Auch die meisten Leserreaktionen auf den verschiedenen Internetportalen verteidigen ihre Stadt. Zwar gibt es auch Reaktionen direkt zum Film, die schlicht "ist doch alles genau die Wahrheit!" sagen, aber viele verweisen auch darauf, dass sicherlich in London auch schmuddelige Ecken zu finden seien. "Gerade die Menschen aus Cēsis sind doch als diejenigen bekannt, die immer wieder nach Hause zurückkehren", zitiert auch die "Lauku Avize" eine Einwohnerin. Unverkennbar ist auch, dass die meisten Lettinnen und Letten besonders die vorhandenen kulturellen Werte der Stadt verteidigen und herausstellen - unklarer werden die Perspektiven, wenn es um die Wirtschaft außerhalb des Tourismus geht. Gerade jüngere Leute werden zitiert mit Aussagen, dass sich der Kreis derjenigen die wegziehen erweitert habe: früher seien es nur die Arbeitslosen gewesen, heute bereits die Kleinunternehmer. Zu wenig Perspektiven in der Landwirtschaft, zu viele schicke Supermärkte, die anderen das Geschäft verbauen? "Beim Arbeitsamt gibt es Kurse für Spezialisten der Nagelpflege - aber wo sollen die reichen Damen herkommen, die dann unsere Kunden sein sollen?" wird eine Arbeitslose zitiert.

Dem stimmte auch der lettische Präsident Andris Bērziņš bei einem Besuch Ende November zu: bei der Förderung von kleinen und mittleren Unternehmern gäbe es noch viel zu tun.
Die Tourismuswerbung führt für Cēsis ganze fünf Beispiele unter der Rubrik "hergestellt in unserer Stadt" auf: Bier, Honig, Webstoffe, ein Konditor und das Wasser einer "heiligen Quelle".

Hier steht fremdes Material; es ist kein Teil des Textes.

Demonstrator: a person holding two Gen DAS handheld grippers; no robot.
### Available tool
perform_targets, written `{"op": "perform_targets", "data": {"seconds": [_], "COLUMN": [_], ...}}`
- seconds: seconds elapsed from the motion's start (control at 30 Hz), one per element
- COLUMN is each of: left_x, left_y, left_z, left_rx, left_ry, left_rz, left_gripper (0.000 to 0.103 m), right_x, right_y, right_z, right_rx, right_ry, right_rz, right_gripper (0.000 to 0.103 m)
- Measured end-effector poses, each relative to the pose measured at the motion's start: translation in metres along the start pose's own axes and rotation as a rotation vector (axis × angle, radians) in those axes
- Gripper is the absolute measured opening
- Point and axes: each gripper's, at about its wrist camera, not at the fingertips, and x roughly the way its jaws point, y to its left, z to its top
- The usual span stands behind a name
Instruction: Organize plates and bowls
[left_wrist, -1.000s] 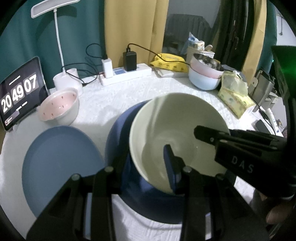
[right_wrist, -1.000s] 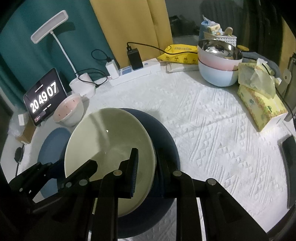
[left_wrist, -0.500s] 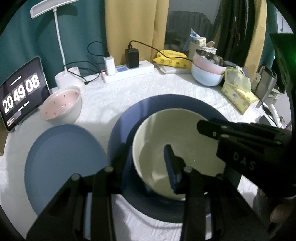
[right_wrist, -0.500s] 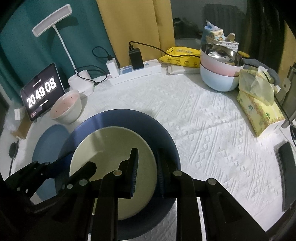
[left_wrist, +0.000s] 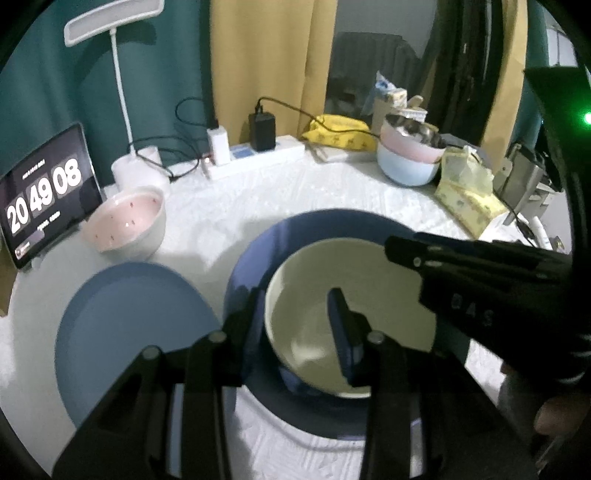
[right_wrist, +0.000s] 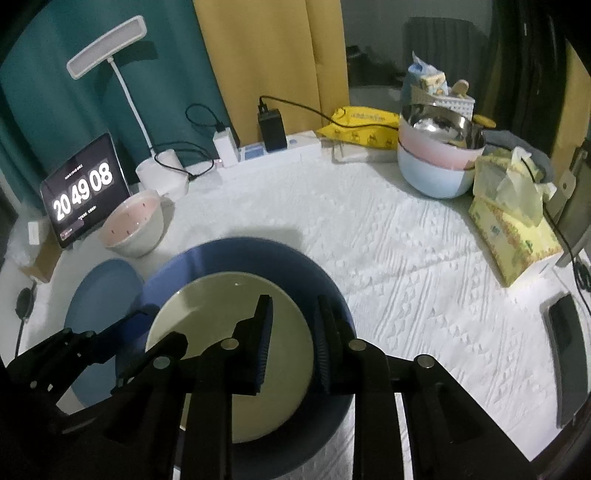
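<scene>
A cream bowl (left_wrist: 332, 280) (right_wrist: 221, 314) rests level inside a wider dark blue bowl (left_wrist: 332, 225) (right_wrist: 251, 254) on the white cloth. My left gripper (left_wrist: 293, 295) straddles the cream bowl's left rim, one finger outside and one pad inside, shut on it. My right gripper (right_wrist: 293, 301) straddles the right rim. Its jaws are opening, with the rim still between them against the outer pad. A flat blue plate (left_wrist: 129, 325) (right_wrist: 99, 295) lies to the left. A pink-lined bowl (left_wrist: 125, 221) (right_wrist: 133, 225) stands behind it.
At the back right, a steel bowl, a pink bowl and a pale blue bowl are stacked (right_wrist: 436, 162). A tissue pack (right_wrist: 517, 236) lies beside them. A clock tablet (right_wrist: 81, 192), a lamp base (right_wrist: 162, 177) and a power strip (right_wrist: 273, 151) line the far edge. A phone (right_wrist: 565, 354) lies at the right.
The cream bowl, held raised and tilted over the dark blue bowl a second ago, has come down and now lies level inside it. Both grippers stay on its rim.
</scene>
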Motion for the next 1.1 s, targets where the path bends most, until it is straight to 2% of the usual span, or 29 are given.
{"op": "perform_targets", "data": {"seconds": [0.47, 1.1], "left_x": [-0.017, -0.035], "left_y": [0.005, 0.039], "left_z": [0.009, 0.017], "left_rx": [-0.003, -0.053], "left_ry": [-0.041, -0.100], "left_rz": [0.001, 0.007], "left_gripper": [0.037, 0.043], "right_x": [-0.013, -0.019], "right_y": [0.010, 0.041], "right_z": [0.007, 0.018], "right_rx": [-0.014, -0.061], "right_ry": [-0.027, -0.044], "right_rz": [-0.004, -0.001], "right_gripper": [0.025, 0.025]}}
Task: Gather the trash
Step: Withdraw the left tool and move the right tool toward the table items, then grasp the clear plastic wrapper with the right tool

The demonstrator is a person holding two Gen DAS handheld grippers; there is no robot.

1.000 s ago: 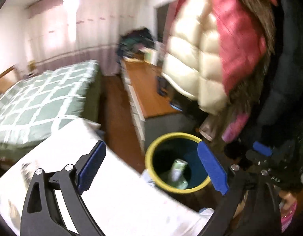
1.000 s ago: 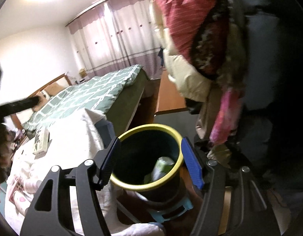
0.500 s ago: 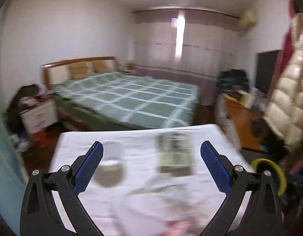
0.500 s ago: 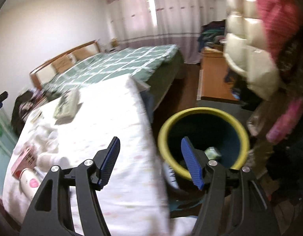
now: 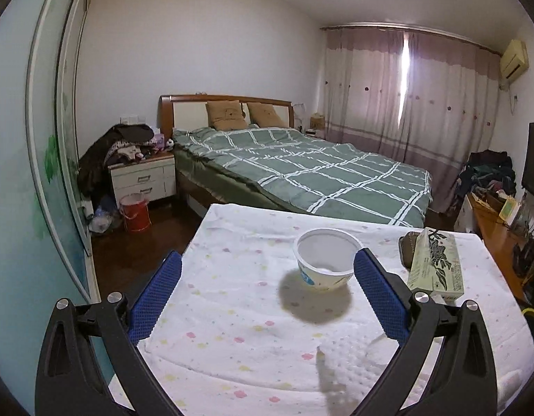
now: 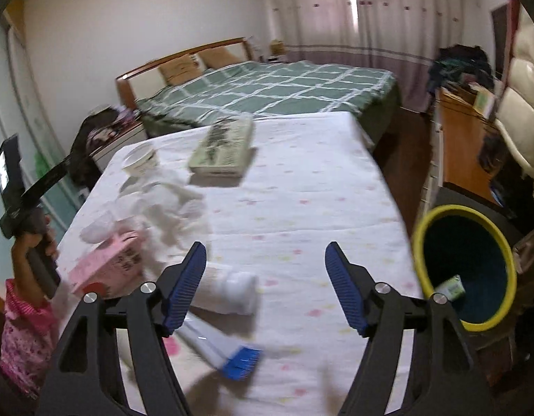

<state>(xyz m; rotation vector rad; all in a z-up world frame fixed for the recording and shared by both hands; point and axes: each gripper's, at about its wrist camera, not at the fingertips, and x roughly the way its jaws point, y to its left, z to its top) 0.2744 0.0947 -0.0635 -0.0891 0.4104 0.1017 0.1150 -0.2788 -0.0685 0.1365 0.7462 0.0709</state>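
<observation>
A white paper bowl stands on the white flowered tablecloth, just ahead of my open, empty left gripper. It also shows in the right wrist view. My right gripper is open and empty above the table, over a white roll and a white tube with a blue end. A pink carton and crumpled white tissue lie to its left. The yellow-rimmed dark bin stands right of the table with a green carton inside.
A tissue box lies at the table's far right, also seen in the right wrist view. A green checked bed stands behind the table. A nightstand and red bucket are far left. A wooden desk is right.
Both grippers have swung left from the bin to the table. The left one now faces the paper bowl; the right one is over the table with the bin at its right.
</observation>
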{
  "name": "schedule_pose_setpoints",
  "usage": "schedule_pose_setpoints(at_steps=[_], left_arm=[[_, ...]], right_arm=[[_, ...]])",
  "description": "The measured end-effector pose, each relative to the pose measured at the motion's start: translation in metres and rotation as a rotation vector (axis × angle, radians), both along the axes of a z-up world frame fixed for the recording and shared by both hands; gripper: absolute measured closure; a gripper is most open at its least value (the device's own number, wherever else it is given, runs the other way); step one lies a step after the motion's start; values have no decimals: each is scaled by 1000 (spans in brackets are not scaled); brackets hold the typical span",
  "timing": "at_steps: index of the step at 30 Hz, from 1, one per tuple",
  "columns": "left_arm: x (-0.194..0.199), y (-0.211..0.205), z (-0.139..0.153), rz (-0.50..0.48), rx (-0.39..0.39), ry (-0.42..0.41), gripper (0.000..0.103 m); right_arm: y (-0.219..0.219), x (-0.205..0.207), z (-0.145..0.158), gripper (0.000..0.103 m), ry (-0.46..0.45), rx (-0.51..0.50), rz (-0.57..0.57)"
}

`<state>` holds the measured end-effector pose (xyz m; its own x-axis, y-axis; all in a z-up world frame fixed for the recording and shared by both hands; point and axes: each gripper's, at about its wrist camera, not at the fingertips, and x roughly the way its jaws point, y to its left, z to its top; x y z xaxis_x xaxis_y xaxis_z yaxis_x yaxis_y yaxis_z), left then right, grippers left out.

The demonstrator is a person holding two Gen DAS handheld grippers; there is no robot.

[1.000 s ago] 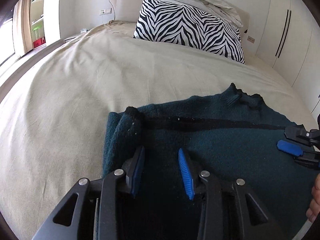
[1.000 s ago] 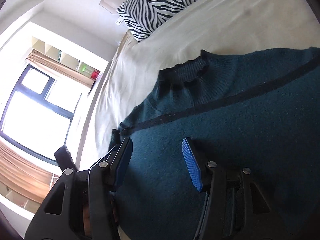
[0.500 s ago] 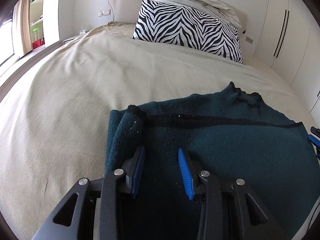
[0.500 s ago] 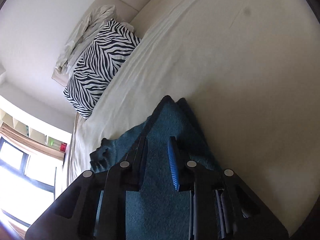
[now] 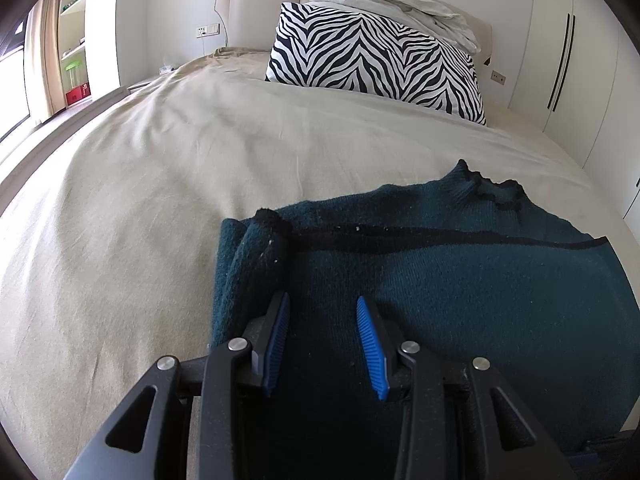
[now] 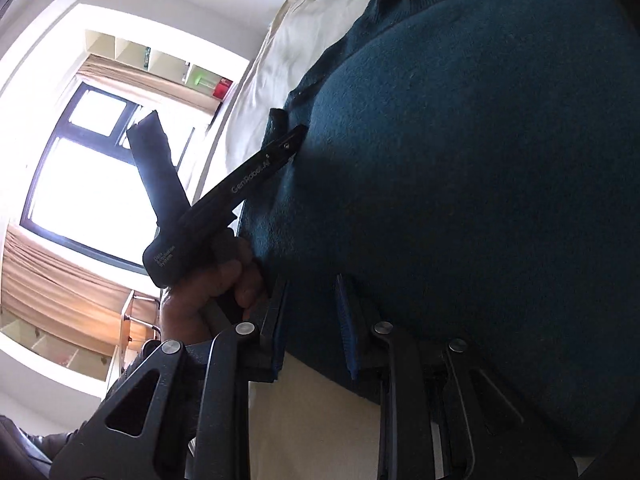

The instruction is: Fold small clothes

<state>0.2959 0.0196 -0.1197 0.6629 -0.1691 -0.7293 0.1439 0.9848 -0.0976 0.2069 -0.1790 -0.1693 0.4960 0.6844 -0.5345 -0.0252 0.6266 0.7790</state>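
Jaws straddle sweater (image 5: pixel 460 280); pillow (image 5: pixel 376 60) beyond.

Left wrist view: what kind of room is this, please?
Most likely a bedroom: a wide bed with a headboard, a zebra-striped pillow against it, and white wardrobe doors beside it.

Legible text appears only on the left tool (image 6: pixel 294 142), seen from the right wrist view. "GenRobot.AI" is printed in pale letters along its black arm, just beside the sweater (image 6: pixel 460 140). A second small label sits on the tool's rounded body, further from the sweater; it seems to read "Data", the remaining lines too small to make out.
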Motion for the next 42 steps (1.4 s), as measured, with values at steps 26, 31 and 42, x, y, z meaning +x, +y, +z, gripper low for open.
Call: schedule_pose_setpoints(at_steps=[26, 31, 42], left_arm=[[-108, -61, 45, -162, -116, 40, 42], [-114, -67, 14, -164, -117, 121, 44], [-125, 49, 11, -37, -300, 133, 67]], right_arm=[[-158, -141, 50, 81, -104, 45, -448], [-102, -114, 23, 81, -5, 71, -294], [-221, -223, 0, 80, 1, 136, -740]])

Oder sollte man nicht von Glück reden, dass die Fernsehleute nicht gerade vorbeischauten, als vor wenigen Wochen Tausende Kontoinhaber von einer Bank zur anderen geschickt wurden, nur um an Bargeld zu kommen? Zur Imageverbesserung wird inzwischen einiges getan - in die Tourismuswerbung fließen üppige EU-Millonen. Hoffentlich bleibt auch noch etwas für die Entwicklung einheimischer Perspektiven übrig, denn es kann ja kein Ziel sein, nur noch zu einem sauber geputztes Museumsdorf zur Erbauung von Kurzzeittouristen zu werden.